Disclaimer: Come now, what teenager do you know with even ONE bestselling book? Glares Oh, shut up, Christopher Paolini. You can just take your dragon and stick it where the sun don't shine. Seriously, it all belongs to the goddess J.K. Rowling.



Somewhere there's a stolen halo
I used to watch her wear it well

I knew a Ginny Weasley no one else knew. She was my baby sister, my constant companion, my playmate. The Ginny of my childhood. Mum always called her vivacious, and when I asked her what it meant she said, "Full of life."

That was Ginny. Talking nonstop about the morning she'd spent chasing crickets through the garden, or wondering aloud about all of Luna Lovegood's outlandish theories. She'd run through the house yelling at the top of her lungs for me to come see the gnome she'd caught with a bit of rope, or the litter of kittens she'd found under the house.

When she was ten and I was eleven, I went off to Hogwarts. She stayed behind. I was too excited to notice at the time, but looking back I see that she sort of wilted as the summer drew to a close. I myself was a trifle sad, thinking we'd never again have our fall days together, but I was too enthused about going to Hogwarts to care much.

Besides, I told myself, she'd be joining me next year.

And everything would shine
Wherever she would go
But looking at her now you'd never tell

Watching her now, I try to fit the Ginny I once knew with the Ginny of today.
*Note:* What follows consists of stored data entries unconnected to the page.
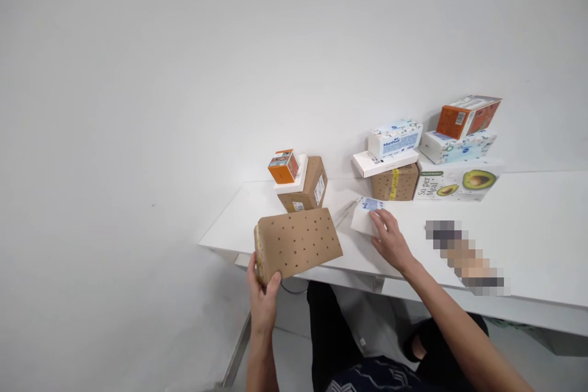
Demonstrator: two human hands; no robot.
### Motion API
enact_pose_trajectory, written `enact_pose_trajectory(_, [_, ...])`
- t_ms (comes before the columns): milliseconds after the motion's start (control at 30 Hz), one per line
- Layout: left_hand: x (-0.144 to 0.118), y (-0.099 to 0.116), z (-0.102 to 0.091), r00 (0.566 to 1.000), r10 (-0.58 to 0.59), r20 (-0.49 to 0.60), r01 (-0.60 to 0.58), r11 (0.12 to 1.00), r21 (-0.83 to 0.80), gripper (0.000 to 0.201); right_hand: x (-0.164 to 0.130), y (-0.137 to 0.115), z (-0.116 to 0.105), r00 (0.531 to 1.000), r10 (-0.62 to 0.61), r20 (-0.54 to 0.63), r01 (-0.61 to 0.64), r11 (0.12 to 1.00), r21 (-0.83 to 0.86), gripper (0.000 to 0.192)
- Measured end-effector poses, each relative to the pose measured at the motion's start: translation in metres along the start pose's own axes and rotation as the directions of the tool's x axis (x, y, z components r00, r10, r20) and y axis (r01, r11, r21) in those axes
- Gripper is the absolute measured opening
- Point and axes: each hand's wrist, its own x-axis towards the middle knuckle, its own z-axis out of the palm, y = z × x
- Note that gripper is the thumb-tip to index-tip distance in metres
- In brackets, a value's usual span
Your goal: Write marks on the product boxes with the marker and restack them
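While gripping the near left end of a perforated cardboard box (297, 244), left hand (263, 301) curling thumb and fingers (274, 282) around that end, closed firmly on it. Box hovering at the table's (528, 239) near left corner, partly past the edge, long axis running left to right and rising slightly toward the right, dotted broad face tilting up toward the camera. Left end mostly hiding behind the hand; yellow tape just showing there.

Lying flat, right hand (391, 240) resting palm down on the table, fingers spread loosely and touching the near edge of a small white packet (366, 215) with blue print, not clasping it. Packet's print too small for reading. Blurring out a patch just right of that forearm.

Sitting farther back, a brown carton (307, 187) carrying a flat white box (294, 176) and a small orange box (283, 166) on top. Standing right of it, a taped brown box (395, 183) bearing a flat white box and a blue-lettered tissue box (395, 137). Leaning beside that, an avocado-printed box (457, 182), a tissue pack (457, 146) upon it, and an orange carton (467, 116) tilting on top. Backing everything, a plain white wall. Showing below the table, dark trousers and floor, cut off at the bottom edge.
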Motion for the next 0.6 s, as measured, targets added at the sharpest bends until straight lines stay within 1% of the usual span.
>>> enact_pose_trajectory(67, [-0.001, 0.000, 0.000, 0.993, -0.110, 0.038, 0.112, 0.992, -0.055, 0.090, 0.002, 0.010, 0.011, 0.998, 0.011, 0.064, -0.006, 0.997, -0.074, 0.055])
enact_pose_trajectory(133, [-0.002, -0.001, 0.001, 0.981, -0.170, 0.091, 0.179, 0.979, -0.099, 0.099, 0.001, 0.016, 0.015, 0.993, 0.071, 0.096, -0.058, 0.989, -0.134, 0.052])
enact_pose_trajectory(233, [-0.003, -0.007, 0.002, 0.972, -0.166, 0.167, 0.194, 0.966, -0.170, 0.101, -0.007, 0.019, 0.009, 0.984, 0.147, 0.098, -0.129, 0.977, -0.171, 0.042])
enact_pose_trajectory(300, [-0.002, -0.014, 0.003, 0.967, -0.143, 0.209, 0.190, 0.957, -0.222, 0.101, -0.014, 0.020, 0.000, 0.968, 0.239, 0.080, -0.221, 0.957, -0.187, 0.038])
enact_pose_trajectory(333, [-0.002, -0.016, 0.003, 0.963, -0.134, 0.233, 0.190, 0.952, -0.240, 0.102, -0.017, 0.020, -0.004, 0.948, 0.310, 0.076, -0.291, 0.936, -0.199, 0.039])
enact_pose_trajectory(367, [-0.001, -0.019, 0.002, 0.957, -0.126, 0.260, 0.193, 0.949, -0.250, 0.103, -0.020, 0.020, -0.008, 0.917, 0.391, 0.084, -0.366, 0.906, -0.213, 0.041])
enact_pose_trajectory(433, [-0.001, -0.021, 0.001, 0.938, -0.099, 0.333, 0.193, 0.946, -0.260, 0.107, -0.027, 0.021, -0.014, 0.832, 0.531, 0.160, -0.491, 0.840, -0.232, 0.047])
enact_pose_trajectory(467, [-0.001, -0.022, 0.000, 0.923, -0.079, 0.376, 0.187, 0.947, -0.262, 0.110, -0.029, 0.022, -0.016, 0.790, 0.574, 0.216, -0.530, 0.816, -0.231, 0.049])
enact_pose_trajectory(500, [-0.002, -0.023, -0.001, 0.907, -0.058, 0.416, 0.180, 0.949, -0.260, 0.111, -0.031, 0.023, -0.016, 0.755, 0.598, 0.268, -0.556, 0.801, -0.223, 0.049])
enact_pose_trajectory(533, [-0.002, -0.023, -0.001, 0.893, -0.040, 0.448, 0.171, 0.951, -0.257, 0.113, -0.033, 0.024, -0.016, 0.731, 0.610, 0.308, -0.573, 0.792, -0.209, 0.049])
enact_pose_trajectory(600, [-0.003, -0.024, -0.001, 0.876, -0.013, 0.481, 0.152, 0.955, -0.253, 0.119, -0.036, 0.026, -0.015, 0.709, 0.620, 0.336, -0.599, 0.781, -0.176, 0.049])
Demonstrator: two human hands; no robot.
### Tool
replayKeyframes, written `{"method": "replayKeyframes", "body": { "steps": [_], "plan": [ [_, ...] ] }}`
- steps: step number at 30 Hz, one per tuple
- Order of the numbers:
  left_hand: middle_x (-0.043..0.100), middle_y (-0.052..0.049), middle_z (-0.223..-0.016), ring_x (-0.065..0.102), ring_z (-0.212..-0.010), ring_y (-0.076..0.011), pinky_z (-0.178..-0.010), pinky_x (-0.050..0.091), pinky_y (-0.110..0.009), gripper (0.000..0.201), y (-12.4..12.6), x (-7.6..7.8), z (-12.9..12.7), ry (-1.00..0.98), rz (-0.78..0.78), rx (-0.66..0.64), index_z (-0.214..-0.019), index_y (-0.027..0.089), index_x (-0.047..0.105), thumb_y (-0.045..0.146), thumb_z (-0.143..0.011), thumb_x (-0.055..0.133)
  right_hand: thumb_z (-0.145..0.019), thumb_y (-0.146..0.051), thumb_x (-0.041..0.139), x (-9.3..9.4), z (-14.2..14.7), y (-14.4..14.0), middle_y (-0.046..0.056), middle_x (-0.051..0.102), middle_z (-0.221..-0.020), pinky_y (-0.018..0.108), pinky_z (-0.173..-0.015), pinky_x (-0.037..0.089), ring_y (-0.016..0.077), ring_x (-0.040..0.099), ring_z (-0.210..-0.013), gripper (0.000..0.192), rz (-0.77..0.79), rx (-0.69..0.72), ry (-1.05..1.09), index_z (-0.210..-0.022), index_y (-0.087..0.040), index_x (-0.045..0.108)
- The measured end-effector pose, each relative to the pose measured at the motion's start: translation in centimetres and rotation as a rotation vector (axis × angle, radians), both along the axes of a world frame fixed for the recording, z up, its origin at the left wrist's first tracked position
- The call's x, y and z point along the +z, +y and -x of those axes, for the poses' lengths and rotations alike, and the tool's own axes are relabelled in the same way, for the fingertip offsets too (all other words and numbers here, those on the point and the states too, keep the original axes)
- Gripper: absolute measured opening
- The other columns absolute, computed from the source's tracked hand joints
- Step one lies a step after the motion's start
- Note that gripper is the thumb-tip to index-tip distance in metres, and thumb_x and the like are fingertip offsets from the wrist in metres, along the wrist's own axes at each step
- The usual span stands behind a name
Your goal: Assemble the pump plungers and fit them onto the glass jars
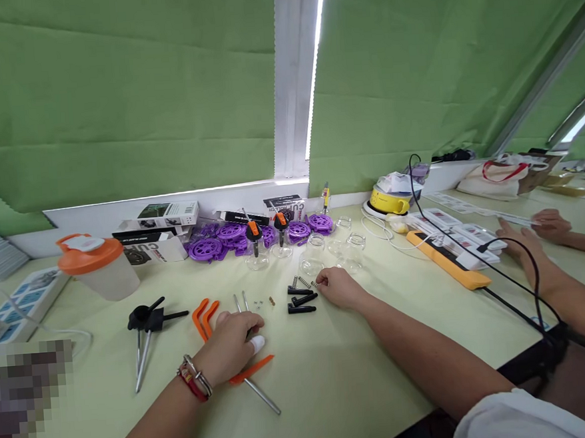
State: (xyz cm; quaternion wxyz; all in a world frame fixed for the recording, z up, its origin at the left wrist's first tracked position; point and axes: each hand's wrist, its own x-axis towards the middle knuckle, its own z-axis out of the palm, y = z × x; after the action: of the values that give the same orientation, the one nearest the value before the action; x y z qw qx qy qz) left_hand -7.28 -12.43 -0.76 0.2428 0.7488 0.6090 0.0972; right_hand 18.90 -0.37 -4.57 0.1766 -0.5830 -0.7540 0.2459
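My left hand [234, 343], a white cover on its thumb, is closed over a dark part mostly hidden by the fingers. From beneath it come an orange lever [255, 368] and a metal rod [263, 397]; whether they join is hidden. My right hand [340, 288] has its fingertips pinched together at a small spring [314, 283]. Left of these fingertips lie larger springs [304, 282] and black tubular pieces [302, 308]. Two curved orange levers [206, 318] and upright-pointing rods [241, 302] lie beyond my left hand, with tiny metal bits [258, 305] beside them.
Black heads with metal rods [149, 322] lie at left, near an orange-lidded shaker [100, 269]. Glass jars [312, 254], purple plastic parts [207, 249] and boxes [166, 214] line the back. A yellow power strip [448, 261] with cables is at right, beside another person's hands [528, 249].
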Motion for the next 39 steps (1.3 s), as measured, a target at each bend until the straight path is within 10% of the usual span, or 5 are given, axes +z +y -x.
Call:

Today's Ginny, a pretty, seemingly carefree girl of fifteen, has a few lines across her forehead that I don't remember. She must have acquired them sometime at Hogwarts.

I remember when she came to Hogwarts. A little slip of a thing, quiet and reserved, not anything like the Ginny I knew. The Ginny I knew was loud and talkative, running around like a loon most of the time. But this Ginny, she was quiet. She hardly ever talked at all, and remained a constant shade of deep red.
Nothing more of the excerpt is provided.